I totally forgot about that site.. cooooooool..... i shall give them a try. i really hope they have some Elaphoglossum metalicum available.. looks sturdy enough a wandering Furcifer pardalis wont break it, becides just being awesome. 

AND... i bet Hyalinobatrachium valerioi would love it...

i was also told one can use moist paper towels instead of peat or sphagnum... is this true?



oh and D3monic, if i do get any growing i will gladly send some over.. i have no idea how long it will take to get to a shippable size though.. the plants i have really have only grown about an inch or two in 4 years or more  i guess frog poo isn't the preferred fertilizer


----------



## Dendro Dave (Aug 2, 2005)

Link3898 said:


> Hey guys, Ive been doing a bit of reading on the interwebs about fern propagation. the reason being i have two plants of Microsorum thailandicum and well i have been noticing less and less places to get them online.. so i want to start some new plants just in case the ones ive got die. the other reason is i am building an open style panther chameleon enclosure and have several places these ferns would look great in.
> 
> so heres what Ive picked up as far as starting from spore. any tips or tweaks to this method would help greatly, as last time i tried to grow the spores nothing happened and it took months to fill back in on the undersides of the frond before i had enough spores to try again
> 
> ...


Don't know anything about how to propagate ferns from spore but I got a nice M. steeri (basically same as thailandicum) and was able to divide it a couple times from the roots. My 1 plant is now 2 large plants plus 3 other smaller divisions that had some roots and seem to be doing fine.

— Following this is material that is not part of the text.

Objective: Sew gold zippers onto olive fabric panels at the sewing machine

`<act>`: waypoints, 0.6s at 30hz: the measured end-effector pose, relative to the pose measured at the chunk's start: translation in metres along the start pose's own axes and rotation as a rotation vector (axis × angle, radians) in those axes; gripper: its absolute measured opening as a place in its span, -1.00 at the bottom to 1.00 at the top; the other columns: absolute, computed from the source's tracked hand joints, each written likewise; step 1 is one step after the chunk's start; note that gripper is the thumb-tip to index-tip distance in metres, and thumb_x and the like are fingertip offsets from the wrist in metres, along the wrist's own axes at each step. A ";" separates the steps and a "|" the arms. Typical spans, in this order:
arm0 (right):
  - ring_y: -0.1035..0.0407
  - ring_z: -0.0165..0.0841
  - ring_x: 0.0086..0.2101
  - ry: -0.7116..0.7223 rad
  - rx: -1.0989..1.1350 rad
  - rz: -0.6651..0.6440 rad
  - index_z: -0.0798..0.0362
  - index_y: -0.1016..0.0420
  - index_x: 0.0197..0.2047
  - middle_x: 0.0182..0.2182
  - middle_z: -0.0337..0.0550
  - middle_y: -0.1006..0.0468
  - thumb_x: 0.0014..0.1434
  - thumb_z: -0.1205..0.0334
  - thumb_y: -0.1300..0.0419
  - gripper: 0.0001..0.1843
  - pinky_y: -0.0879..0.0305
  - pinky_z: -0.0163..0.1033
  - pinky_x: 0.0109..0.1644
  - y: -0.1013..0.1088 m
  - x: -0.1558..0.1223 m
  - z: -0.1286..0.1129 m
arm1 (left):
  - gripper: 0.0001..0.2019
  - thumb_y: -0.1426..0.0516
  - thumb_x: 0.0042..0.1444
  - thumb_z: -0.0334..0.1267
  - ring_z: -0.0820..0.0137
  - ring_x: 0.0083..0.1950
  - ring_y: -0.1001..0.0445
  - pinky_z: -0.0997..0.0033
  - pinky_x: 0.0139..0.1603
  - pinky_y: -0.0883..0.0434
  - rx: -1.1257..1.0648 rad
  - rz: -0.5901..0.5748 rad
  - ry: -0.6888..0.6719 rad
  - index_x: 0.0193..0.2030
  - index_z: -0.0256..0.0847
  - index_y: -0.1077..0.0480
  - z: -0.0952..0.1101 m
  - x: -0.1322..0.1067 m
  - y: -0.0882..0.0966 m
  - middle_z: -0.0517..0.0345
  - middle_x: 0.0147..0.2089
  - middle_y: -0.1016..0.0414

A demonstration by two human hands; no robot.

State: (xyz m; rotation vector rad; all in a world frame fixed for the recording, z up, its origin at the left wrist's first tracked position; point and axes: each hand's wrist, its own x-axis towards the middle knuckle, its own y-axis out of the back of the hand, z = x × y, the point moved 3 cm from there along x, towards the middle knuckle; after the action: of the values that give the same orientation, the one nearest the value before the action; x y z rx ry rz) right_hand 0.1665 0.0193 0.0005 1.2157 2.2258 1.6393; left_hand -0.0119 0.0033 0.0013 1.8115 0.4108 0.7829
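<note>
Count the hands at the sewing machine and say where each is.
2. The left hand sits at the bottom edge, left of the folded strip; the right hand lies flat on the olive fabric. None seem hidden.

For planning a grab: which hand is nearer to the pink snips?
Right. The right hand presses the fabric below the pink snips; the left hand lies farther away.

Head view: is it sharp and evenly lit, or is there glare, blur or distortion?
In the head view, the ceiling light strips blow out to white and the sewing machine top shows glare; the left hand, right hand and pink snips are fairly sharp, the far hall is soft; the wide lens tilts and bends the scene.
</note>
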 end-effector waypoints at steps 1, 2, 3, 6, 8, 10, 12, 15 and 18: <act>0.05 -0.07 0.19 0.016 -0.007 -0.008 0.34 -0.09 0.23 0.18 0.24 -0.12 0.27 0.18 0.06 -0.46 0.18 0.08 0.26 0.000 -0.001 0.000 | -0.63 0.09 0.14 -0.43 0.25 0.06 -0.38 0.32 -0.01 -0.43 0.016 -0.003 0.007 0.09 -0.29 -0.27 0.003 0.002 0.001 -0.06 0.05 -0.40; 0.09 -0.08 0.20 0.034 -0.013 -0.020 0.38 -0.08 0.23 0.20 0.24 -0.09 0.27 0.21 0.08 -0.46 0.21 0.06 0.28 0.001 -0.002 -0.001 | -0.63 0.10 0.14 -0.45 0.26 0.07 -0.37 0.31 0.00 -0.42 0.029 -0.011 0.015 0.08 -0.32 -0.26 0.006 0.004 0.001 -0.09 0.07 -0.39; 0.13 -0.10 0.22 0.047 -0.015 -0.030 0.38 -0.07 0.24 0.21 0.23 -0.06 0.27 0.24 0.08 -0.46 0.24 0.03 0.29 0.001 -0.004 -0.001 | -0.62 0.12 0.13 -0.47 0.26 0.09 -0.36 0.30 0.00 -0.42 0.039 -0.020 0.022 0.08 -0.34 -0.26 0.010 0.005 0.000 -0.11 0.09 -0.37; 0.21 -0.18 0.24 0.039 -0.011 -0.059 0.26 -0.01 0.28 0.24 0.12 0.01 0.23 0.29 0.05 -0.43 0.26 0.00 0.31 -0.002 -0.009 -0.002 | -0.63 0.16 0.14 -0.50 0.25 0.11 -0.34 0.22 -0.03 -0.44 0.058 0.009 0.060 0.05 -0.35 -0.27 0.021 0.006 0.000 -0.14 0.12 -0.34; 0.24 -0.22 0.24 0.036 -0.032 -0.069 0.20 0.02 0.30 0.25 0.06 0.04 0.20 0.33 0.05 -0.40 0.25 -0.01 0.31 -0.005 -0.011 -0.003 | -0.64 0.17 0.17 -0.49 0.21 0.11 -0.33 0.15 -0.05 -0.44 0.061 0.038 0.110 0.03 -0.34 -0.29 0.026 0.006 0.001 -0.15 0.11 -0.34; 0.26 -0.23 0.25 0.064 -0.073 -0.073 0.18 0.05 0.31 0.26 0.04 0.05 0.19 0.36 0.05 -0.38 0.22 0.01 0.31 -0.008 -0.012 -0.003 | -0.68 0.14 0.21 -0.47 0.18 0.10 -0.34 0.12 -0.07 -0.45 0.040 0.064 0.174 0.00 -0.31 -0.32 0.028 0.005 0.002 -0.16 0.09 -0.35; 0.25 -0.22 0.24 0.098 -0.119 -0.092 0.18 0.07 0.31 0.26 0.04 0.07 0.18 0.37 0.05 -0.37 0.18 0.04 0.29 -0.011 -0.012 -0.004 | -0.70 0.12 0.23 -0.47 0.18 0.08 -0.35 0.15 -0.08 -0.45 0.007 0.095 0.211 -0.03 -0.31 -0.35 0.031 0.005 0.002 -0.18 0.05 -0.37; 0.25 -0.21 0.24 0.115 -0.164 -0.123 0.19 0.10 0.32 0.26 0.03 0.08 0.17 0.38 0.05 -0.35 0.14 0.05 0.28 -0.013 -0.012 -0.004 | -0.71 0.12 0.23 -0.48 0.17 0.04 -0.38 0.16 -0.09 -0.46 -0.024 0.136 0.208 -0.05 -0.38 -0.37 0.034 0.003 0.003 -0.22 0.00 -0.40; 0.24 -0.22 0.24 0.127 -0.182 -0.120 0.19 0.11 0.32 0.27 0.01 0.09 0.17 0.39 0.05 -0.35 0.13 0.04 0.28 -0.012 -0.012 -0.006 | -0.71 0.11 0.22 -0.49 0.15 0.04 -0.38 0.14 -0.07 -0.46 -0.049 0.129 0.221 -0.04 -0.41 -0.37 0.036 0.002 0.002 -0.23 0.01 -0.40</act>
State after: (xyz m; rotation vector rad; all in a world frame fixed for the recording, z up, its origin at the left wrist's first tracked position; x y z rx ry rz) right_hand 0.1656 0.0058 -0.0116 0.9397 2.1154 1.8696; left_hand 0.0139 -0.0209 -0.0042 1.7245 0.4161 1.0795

Harry had herminieri. I was gonna get it but it gets pretty large so for me it wasn't worth spending the money for something that would only fit in my largest tank or 2 when there is so much others stuff I want more right now and that one looks a lot like a large version of steeri.

Metalicum looks to get big too, probably only work longterm in a really large viv.


----------



## Link3898 (Sep 18, 2008)

Dendro Dave said:


> Don't know anything about how to propagate ferns from spore but I got a nice M. steeri (basically same as thailandicum) and was able to divide it a couple times from the roots. My 1 plant is now 2 large plants plus 3 other smaller divisions that had some roots and seem to be doing fine.
> 
> Harry had herminieri. I was gonna get it but it gets pretty large so for me it wasn't worth spending the money for something that would only fit in my largest tank or 2 when there is so much others stuff I want more right now and that one looks a lot like a large version of steeri.
> 
> Metalicum looks to get big too, probably only work longterm in a really large viv.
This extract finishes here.